Обиженная мама прекратила воспитательные речи, но ежевечерне в их доме образовалась Наён, обществом которой наслаждались оба родителя, но не сам Чжинён. Если до того, как в девушке увидели его невесту, он относился к ней благожелательно, приветливо, то теперь ему хотелось её сторониться. А это сделалось невозможным. Задерживавшаяся допоздна у них в гостях, она собиралась и направлялась на выход, а мать тем временем заставляла Чжинёна пойти и проводить девчонку, потому что уже темно на улице. Доводя её через квартал до дома, он сталкивался в дверях с её мамой, вынужденный здороваться и выглядеть кавалером дочери. На выходные Наён попросила позаниматься с ней пару часов, чтобы убедиться в достаточном уровне знаний по математике и физике, и Чжинён, не сумевший отказать, был оставлен родителями один дома снова. Те, до этого редко куда-то ездившие, внезапно нашли, куда отчалить второй уикенд подряд.

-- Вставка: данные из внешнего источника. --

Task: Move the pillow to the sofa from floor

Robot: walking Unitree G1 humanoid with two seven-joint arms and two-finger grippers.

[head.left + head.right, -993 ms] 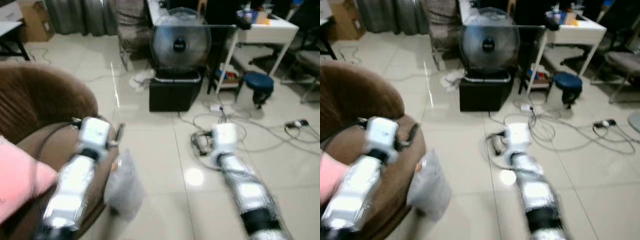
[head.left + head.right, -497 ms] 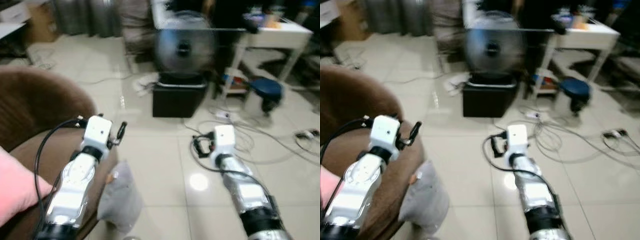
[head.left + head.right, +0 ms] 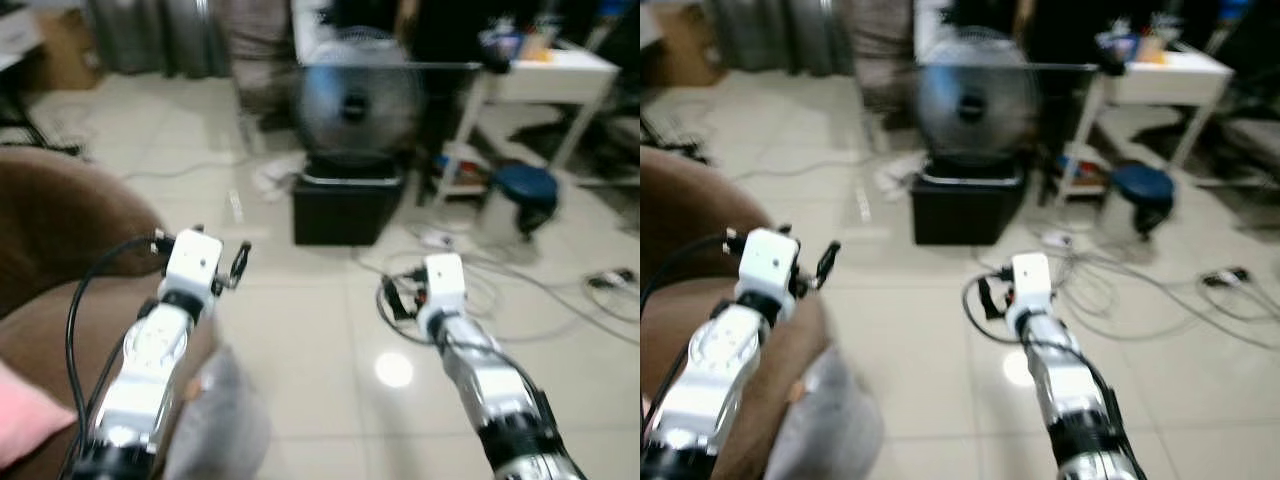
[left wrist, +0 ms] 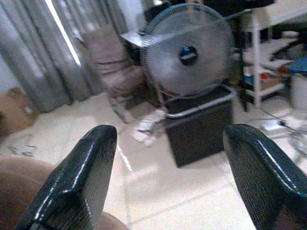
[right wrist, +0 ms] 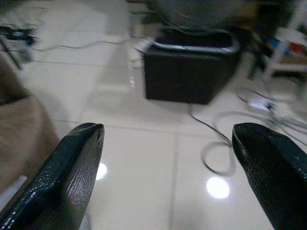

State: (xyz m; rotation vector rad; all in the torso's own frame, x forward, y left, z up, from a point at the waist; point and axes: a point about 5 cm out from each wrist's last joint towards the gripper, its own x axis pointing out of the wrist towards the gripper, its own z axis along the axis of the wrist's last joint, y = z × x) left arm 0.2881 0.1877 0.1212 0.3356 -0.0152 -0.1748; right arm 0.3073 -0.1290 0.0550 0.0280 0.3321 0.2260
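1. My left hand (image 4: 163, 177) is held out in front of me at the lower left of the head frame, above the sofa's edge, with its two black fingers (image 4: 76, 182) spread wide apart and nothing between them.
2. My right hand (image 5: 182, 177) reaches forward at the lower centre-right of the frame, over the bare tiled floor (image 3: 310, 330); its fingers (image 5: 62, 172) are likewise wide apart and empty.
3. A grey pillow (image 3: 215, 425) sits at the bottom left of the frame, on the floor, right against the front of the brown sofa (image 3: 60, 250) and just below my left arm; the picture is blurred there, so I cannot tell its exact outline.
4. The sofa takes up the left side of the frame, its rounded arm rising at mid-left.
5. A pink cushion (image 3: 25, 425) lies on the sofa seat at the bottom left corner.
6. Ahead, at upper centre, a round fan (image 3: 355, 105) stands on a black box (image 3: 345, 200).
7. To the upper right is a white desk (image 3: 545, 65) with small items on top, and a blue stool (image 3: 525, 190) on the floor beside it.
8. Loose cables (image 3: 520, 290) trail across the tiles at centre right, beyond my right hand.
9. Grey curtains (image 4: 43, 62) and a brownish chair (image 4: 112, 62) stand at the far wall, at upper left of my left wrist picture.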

Пришедшая заниматься Наён, узнав, что он опять один (хотя что-то ему подсказывало, что мать предупредила её заранее), предложила ему отложить уроки и поехать на городской пляж. В такую жару не хотелось сидеть в духоте, склонившись над столом и тетрадками. У Чжинёна и самого не очень сосредоточенность функционировала в этот период, хоть он и добросовестно учился и разбирался во всём, отказ от занятий дался легко, и променялся на поездку к реке. Одевшись в шорты, он вернулся с Наён к её дому, подождал, пока она сходила за купальником, и они отправились на прогулку.